Exactly the lines starting at the line containing "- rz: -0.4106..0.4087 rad" and ending at the line containing "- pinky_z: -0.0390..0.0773" are to be written out from the listing below, both included.

* * * * * * *

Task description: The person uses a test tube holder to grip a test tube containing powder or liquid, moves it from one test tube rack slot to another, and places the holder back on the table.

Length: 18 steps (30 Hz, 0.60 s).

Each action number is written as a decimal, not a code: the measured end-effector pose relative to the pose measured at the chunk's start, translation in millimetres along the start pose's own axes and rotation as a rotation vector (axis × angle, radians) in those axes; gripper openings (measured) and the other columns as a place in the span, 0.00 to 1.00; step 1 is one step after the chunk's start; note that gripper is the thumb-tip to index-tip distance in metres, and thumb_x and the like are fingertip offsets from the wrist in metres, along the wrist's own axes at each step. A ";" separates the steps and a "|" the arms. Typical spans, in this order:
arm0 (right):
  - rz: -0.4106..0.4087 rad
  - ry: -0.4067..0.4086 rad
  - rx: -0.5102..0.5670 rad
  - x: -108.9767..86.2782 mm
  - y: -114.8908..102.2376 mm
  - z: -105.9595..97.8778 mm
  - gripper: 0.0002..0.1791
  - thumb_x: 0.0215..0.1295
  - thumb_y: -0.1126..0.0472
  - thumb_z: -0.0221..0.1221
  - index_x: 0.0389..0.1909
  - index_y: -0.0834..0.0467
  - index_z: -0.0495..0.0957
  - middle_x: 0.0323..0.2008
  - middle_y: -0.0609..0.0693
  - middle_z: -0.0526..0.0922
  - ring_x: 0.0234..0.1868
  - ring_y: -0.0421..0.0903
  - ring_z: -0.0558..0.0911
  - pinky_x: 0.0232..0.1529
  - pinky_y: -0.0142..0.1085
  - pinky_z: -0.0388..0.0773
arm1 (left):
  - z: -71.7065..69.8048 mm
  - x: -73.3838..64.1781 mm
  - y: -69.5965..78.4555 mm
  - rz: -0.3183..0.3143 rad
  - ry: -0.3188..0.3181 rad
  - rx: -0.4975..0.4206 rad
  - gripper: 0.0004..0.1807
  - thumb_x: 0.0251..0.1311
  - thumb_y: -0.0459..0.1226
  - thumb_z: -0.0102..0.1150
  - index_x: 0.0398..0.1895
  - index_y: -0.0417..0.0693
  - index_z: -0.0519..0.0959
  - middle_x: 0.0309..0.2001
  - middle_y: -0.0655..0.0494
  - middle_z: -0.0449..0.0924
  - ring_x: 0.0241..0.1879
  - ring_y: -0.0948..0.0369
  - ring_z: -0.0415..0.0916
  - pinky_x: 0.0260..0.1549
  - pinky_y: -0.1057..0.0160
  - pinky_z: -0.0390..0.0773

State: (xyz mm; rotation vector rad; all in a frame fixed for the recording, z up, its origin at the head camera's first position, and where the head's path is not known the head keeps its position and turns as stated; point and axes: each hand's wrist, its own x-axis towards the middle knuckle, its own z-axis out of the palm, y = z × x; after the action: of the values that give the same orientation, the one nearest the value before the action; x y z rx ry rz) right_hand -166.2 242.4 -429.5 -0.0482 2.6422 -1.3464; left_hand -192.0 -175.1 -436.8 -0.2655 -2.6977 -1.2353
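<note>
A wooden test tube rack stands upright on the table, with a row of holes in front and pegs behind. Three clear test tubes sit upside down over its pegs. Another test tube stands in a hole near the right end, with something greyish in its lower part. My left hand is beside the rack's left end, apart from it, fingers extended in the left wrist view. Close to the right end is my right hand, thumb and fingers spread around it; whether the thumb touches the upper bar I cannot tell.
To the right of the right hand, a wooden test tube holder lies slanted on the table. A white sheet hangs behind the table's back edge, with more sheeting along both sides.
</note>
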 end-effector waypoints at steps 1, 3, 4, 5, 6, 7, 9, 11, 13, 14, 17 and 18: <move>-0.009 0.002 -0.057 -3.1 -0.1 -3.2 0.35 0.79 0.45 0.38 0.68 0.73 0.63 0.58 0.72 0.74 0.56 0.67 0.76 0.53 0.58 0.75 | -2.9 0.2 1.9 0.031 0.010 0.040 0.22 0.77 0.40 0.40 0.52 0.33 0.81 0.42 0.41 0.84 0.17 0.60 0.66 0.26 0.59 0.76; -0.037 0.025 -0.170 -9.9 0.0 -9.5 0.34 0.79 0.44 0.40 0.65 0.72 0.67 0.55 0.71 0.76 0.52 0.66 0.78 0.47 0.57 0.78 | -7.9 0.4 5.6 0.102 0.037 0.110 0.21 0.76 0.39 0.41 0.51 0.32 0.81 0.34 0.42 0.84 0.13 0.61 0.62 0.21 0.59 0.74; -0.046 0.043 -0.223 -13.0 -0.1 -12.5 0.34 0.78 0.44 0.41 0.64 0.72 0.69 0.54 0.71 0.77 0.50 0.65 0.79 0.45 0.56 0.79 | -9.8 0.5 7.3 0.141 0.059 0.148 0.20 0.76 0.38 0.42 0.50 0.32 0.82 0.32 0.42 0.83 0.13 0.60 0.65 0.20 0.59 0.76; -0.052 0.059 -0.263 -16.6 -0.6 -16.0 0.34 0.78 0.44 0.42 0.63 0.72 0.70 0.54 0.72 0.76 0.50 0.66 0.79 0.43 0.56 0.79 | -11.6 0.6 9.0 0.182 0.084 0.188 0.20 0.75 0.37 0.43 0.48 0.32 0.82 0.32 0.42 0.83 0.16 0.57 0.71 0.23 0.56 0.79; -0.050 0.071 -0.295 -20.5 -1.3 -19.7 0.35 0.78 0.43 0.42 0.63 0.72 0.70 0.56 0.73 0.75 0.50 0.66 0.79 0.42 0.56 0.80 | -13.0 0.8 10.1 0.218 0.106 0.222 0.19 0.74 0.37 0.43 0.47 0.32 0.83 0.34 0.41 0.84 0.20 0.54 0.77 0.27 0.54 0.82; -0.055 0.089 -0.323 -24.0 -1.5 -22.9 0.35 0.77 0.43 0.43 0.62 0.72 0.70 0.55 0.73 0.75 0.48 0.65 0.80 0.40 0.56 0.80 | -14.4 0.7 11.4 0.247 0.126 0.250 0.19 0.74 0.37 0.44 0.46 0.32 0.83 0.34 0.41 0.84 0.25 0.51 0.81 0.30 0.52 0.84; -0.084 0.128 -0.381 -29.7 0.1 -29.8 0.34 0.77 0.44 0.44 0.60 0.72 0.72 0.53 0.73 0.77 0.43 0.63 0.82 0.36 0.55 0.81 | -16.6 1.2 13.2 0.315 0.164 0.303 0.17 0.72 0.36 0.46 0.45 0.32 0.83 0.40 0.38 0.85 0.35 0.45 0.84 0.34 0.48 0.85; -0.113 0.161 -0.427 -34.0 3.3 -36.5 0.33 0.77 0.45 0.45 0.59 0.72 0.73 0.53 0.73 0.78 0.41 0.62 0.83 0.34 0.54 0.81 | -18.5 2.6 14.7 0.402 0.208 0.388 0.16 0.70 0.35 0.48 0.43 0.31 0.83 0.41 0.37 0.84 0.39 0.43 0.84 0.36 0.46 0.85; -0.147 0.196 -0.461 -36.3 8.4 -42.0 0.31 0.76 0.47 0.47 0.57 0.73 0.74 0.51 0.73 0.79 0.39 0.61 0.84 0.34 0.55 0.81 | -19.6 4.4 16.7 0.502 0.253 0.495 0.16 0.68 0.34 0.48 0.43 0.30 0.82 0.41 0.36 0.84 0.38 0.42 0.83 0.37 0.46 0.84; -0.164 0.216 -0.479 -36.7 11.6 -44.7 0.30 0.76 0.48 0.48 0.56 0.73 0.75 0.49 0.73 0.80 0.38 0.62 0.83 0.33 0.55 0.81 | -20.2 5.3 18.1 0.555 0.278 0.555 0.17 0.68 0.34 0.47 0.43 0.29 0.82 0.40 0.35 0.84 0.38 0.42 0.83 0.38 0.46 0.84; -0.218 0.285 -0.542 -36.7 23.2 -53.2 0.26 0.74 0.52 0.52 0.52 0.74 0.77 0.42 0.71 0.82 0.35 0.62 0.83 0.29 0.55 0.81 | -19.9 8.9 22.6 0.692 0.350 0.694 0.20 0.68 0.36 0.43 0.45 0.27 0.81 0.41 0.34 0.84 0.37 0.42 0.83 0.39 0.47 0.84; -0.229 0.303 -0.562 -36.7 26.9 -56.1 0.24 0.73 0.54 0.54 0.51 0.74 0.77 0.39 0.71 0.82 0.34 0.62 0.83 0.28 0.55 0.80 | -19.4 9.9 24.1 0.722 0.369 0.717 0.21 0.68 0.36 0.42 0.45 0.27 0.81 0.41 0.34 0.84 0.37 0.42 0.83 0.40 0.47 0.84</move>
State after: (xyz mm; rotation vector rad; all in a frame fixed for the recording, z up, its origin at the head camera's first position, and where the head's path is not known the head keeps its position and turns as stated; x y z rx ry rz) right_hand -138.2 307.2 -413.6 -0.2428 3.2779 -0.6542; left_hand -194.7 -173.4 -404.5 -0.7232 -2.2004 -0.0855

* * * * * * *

Exercise answer:
  - rz: -0.4106..0.4087 rad
  - ry: -0.4067..0.4086 rad
  - rx: -0.5102..0.5670 rad
  - x: -108.9767..86.2782 mm
  - y: -114.8908..102.2376 mm
  - z: -105.9595..97.8778 mm
  - gripper: 0.0002..0.1791
  - thumb_x: 0.0215..0.1295
  - thumb_y: -0.1126..0.0472
  - thumb_z: -0.0221..0.1221
  - index_x: 0.0389..0.1909
  - index_y: -0.0834..0.0467
  - index_z: -0.0495..0.0957
  - middle_x: 0.0323..0.2008
  - middle_y: -0.0609..0.0693
  - middle_z: -0.0526..0.0922
  - ring_x: 0.0234..0.1868
  - ring_y: -0.0421..0.0903
  - ring_z: -0.0558..0.0911
  - pinky_x: 0.0232..0.1529
  - pinky_y: -0.0142..0.1085
  - pinky_z: -0.0388..0.0773
arm1 (left):
  - z: -71.7065..69.8048 mm
  - x: -73.3838..64.1781 mm
  - y: -69.5965..78.4555 mm
  - rz: -0.3183..0.3143 rad
  - ry: -0.3188..0.3181 rad
  - rx: -0.4975..0.4206 rad
  - gripper: 0.0004..0.1807
  - thumb_x: 0.0251..0.1311
  - thumb_y: -0.0459..0.1226
  - thumb_z: -0.0102..0.1150
  - index_x: 0.0398..0.1895
  - index_y: -0.0417..0.0693
  - index_z: -0.0519..0.0959
  - middle_x: 0.0309..0.2001
  - middle_y: -0.0655..0.0494
  - middle_z: -0.0449..0.0924
  - ring_x: 0.0241..0.1879
  - ring_y: -0.0948..0.0369
  - ring_z: -0.0415..0.0916
  - pinky_x: 0.0260..0.1549
  - pinky_y: -0.1057..0.0160
  - pinky_z: -0.0390..0.0773

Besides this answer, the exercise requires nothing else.